Wise leaders have helped America stay on the course set by her founders. Leaders serve their people.

“Strong men” are not leaders but opportunists, there to serve themselves. We see examples of this around the world and throughout history: Putin, Saddam Hussein and Mussolini, just to name a few. These men fan the flames of hate, anger and fear, knowing that hate makes people weak and easier to control. We are seeing this in America today as well…

With great power comes great responsibility. The people of America have a responsibility, to themselves and to the world.

The crowd attending the Restoring Honor rally, organized by Glenn Beck, is seen from the top of the Washington Monument in Washington, on Saturday, Aug. 28, 2010.

There are some Americans who understand the idea of Restoring Honor. This image is of the crowd attending the Restoring Honor rally, organized by Glenn Beck, as seen from the top of the Washington Monument in Washington, on Saturday, Aug. 28, 2010. I wonder how many of the people who attended that day will be guided by the founding principles of America in their choices this election season…

This is no game.

Although many are acting like it is, it’s not a reality tv show either. Responsibility cannot be relegated to one man to swoop in and save the nation. No one man can fix all the problems or “make America great again.” It is the choice of each individual that will make the difference and it is enough individuals uniting with firm adherence to guiding principles that will sway the balance.

The message of the monuments on the Washington Mall, is plain to see. The lessons of history speak through them for all willing to listen:

Anger does not win.
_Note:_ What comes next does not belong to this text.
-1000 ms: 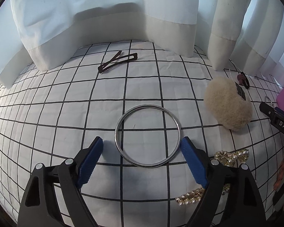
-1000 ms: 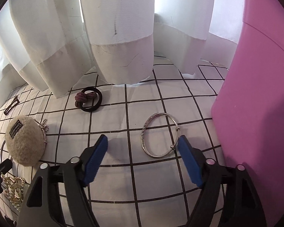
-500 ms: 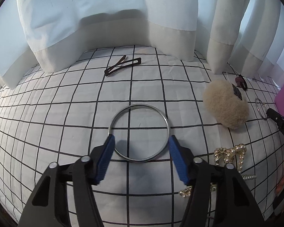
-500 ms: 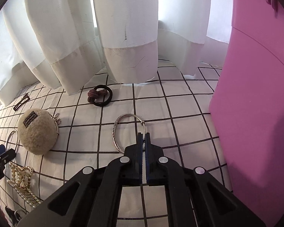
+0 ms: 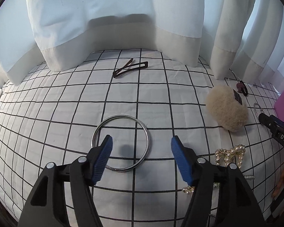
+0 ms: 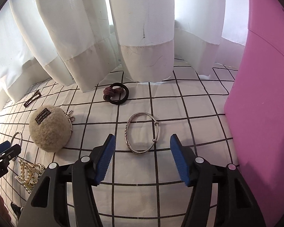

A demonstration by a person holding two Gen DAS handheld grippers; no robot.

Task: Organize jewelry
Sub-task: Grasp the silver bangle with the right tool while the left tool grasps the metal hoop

Love does.

America’s greatness came from her honor.

America’s honor came, not from any one man but from vastly different individuals who united with courage and with malice towards none, to create a land of liberty.

America’s government exists to preserve that liberty, not to empower itself. And it is the duty of the people to make sure that this is so.

Loyalty must not be to any one man but to these guiding principles.

This is what made America great. If people of America choose this course they can restore her honor and make her great again.

I don’t even want to consider the alternative.